Do you write on a computer? Do you print frequently? Do you correct on paper? What is your process?
I write on a Mac Book using Microsoft Word. I print only when I've got the whole piece together (even a whole novel) and then disappear to another corner or the terrace or Starbucks to start reading and correcting with a pen. I will edit on the computer when I've finished a scene or a chapter, but this is never the final edit. One of my favorite things is to see a printed manuscript with my handwritten notes all over it. That gives me a sense of tremendous accomplishment.
What sites do you frequent on-line to share experiences or information?
I'm a Facebook addict - I've got some connections with fellow writers and that's always helpful. But I try to stay away from online forums and discussions because of my sense of "justice". It's hard to explain, but I get very upset when I see people treated badly in an online environment - and this happens quite often. Of course then I want to jump in and play defense and that's not helpful for a reputation, especially for a new author. Technology has given us some of our greatest triumph - and probably sends some poor souls into complete despair. That's why I "hide" from online attention.
What has been your experience with publishers?
Publishers are tough. Just with any creative judge, it all depends on how a person is feeling on the day he or she reads your manuscripts. I have a couple of interested publishers for my second novel - and I've had a few that simply hated it. J.K. Rowling tried numerous times to get Harry Potter and the Sorcerer's Stone published - and got turned down. I believe John Grisham got the "tintack" a few times, too. So publishers wield a lot of power based on personal feelings and the almighty dollar, which leaves many talented artists out. But the world is changing - the Internet and self publishing make it possible for any artist to get out there and I think that's wonderful.
What are you working on now?
I am editing my second novel, Finding Mississippi. I'm doing my own editing and also handing the pieces over to my creative writing group for their input, which has been invaluable. I'm "percolating" an idea for a third novel and hope to start writing soon. I'm also doing contract work as a copywriter and instructional designer, so both the creative and the commercial are in full swing.
What do you recommend I do with all those things I wrote years ago but have never been able to bring myself to show anyone?

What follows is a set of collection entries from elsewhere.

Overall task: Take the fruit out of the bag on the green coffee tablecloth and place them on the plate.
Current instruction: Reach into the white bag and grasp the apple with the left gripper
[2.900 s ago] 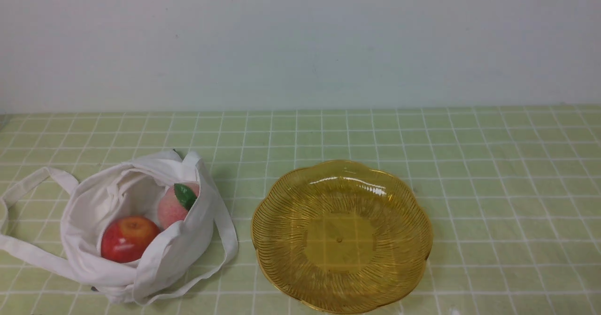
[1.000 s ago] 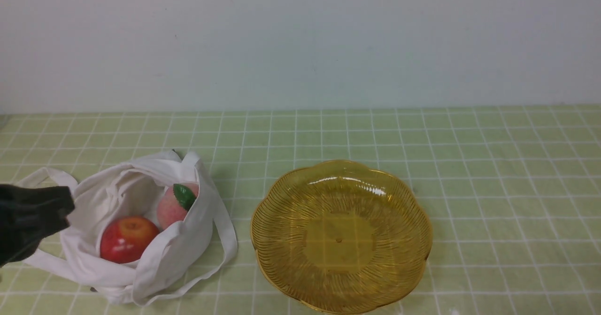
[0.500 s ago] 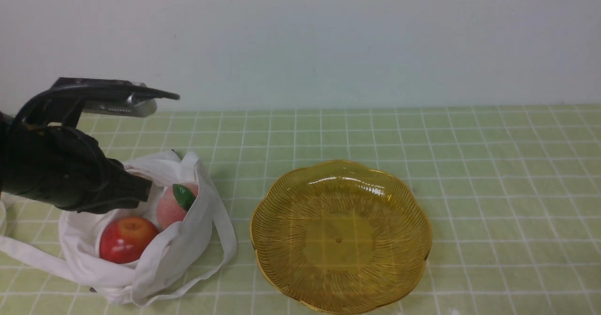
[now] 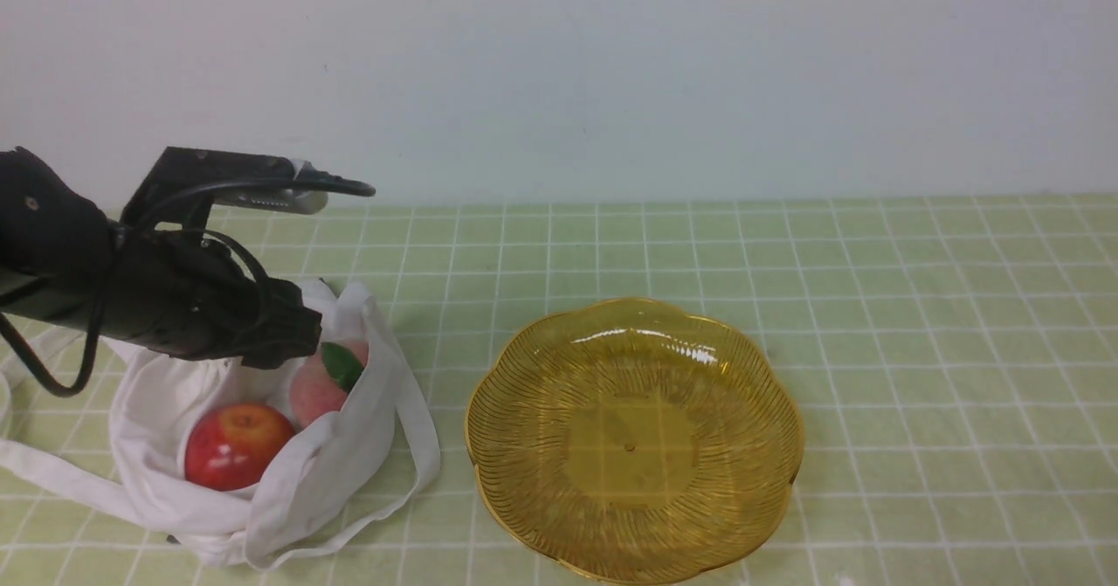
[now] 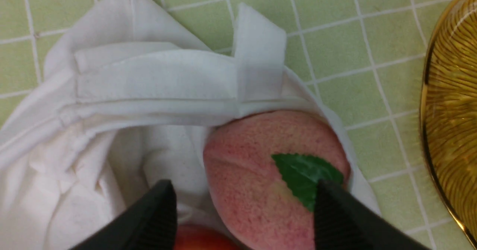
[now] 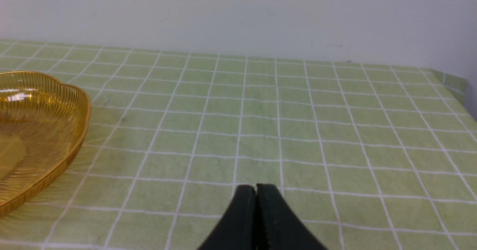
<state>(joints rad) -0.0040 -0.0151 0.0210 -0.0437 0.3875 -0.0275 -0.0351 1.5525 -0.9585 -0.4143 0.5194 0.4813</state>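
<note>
Before you lies a light green tablecloth (image 4: 917, 306) ruled with thin white lines into small squares. Your white cloth bag (image 4: 349, 446) shows a glossy red apple (image 4: 236, 446) shading to yellow-orange on top, and a pale pink, finely speckled peach (image 4: 310, 394) with a dark green leaf (image 4: 342, 366). The plate (image 4: 742, 411) is see-through amber-yellow, finely ribbed in curving lines. Your left gripper (image 5: 244, 186) and right gripper (image 6: 256, 188) are both black; the wall (image 4: 611, 71) behind is a pale bluish white.

On my feed I see a plain pale wall (image 4: 611, 71) running across the whole background, smooth and whitish with a faint blue-green tint and a few tiny dark specks.
</note>
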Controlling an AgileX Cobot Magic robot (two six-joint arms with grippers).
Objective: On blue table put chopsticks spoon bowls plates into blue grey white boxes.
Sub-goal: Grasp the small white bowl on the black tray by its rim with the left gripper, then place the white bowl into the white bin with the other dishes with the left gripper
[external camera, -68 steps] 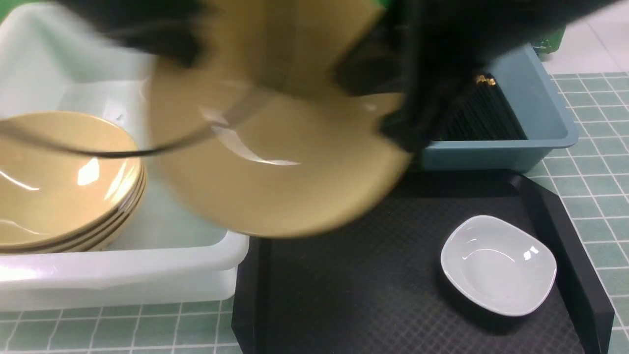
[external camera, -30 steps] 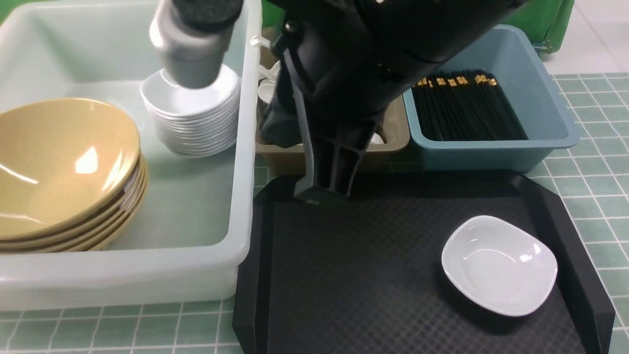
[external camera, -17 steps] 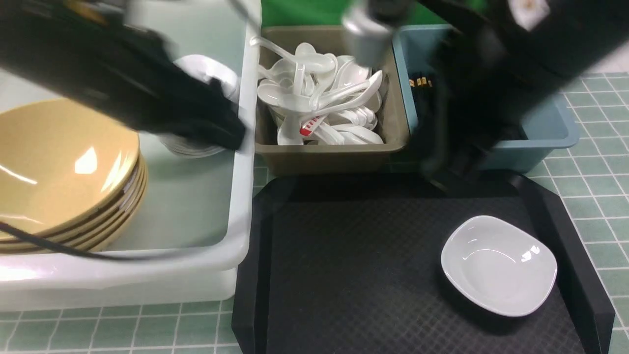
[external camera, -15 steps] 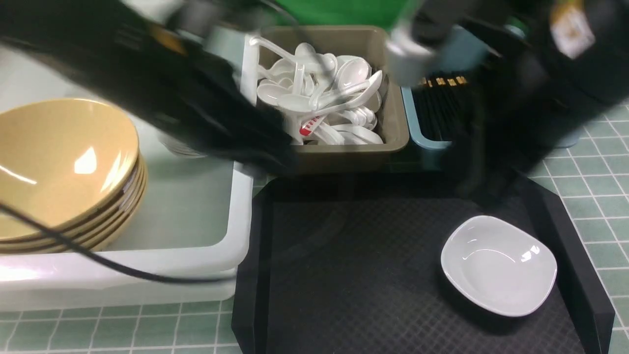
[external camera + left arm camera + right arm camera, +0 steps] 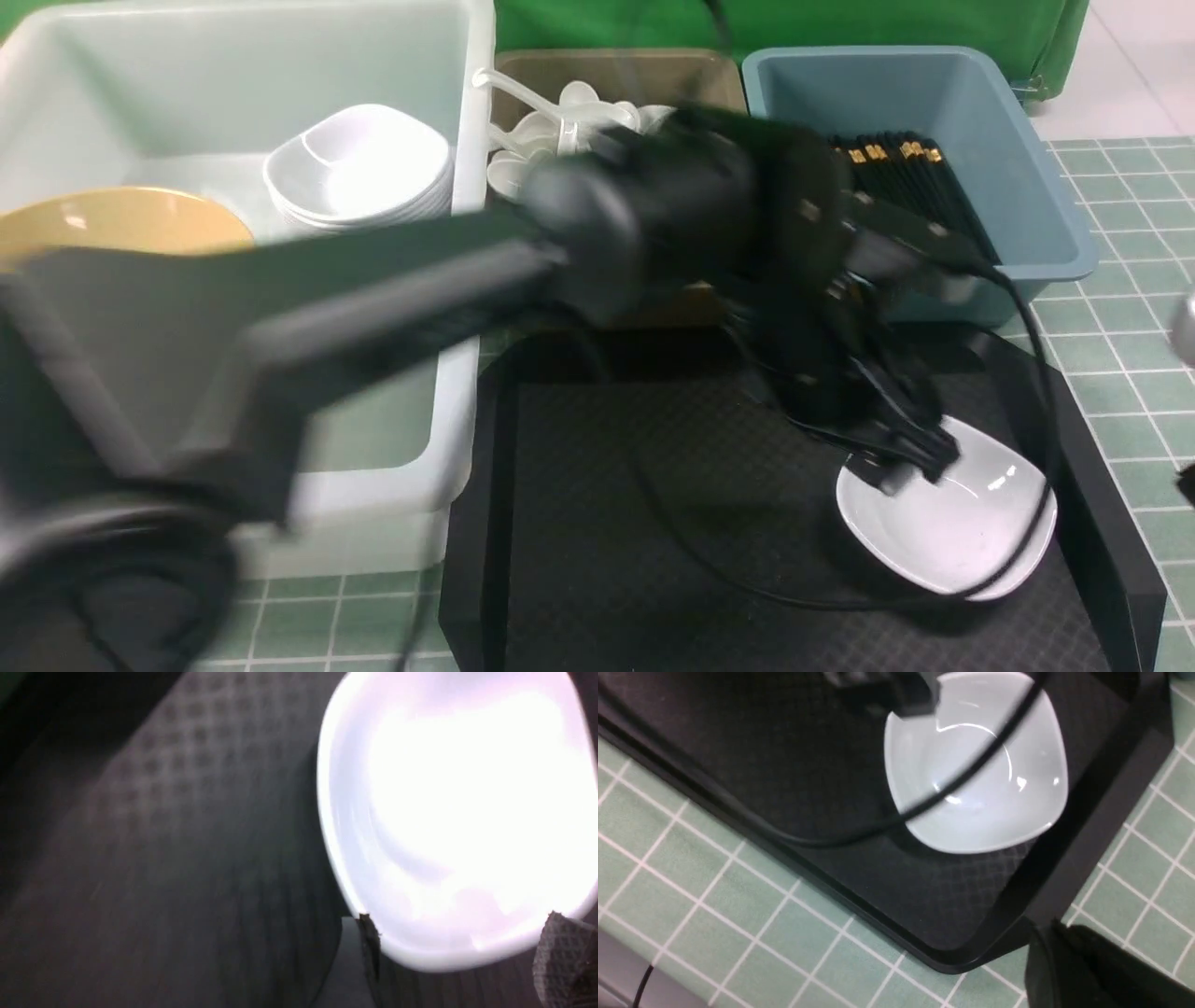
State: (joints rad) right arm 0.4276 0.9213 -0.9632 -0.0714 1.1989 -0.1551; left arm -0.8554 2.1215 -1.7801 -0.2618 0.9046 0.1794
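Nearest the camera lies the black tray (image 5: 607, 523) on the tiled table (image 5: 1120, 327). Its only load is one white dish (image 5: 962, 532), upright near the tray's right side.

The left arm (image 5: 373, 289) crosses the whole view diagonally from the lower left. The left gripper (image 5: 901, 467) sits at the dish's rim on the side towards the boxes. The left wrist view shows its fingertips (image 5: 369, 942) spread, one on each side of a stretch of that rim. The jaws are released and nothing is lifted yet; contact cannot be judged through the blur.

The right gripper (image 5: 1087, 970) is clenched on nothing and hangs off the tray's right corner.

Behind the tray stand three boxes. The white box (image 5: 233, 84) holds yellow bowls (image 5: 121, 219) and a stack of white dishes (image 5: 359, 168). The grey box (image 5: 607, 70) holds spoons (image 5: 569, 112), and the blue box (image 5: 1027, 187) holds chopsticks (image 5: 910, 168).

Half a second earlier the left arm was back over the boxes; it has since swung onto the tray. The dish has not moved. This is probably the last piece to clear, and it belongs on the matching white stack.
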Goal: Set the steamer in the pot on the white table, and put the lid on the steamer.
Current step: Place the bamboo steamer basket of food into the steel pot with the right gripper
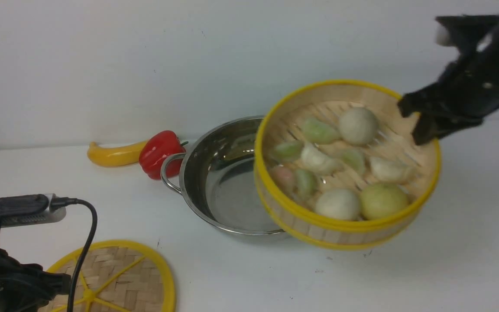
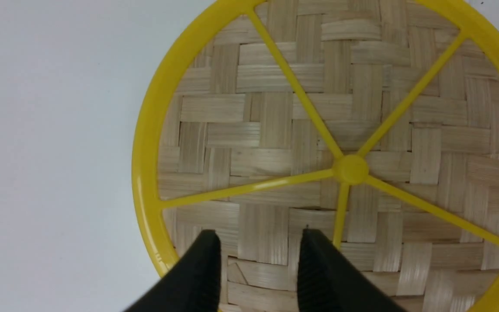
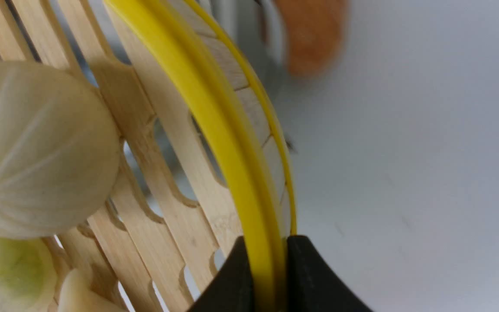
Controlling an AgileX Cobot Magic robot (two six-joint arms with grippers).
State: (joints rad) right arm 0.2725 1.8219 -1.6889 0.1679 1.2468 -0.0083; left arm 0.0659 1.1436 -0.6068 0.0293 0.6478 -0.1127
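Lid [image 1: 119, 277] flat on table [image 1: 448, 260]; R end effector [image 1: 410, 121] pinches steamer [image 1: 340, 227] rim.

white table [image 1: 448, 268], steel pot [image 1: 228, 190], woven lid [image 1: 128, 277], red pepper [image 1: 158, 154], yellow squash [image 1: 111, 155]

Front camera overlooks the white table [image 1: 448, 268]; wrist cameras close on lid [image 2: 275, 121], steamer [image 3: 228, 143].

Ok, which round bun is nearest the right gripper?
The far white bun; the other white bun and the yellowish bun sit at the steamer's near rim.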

What are you waiting for? Pull them out, read them, edit them, join (or start) a creative writing group and keep on stepping. The beauty of our technical age is that creative writing groups don't even have to be "in person". Just use the notes feature in word processing and you have a face-to-face meeting right there at your computer. I always say that being published doesn't make you a writer. The act of writing makes you a writer, so get that stuff out, dust it off, make improvements, and start writing again!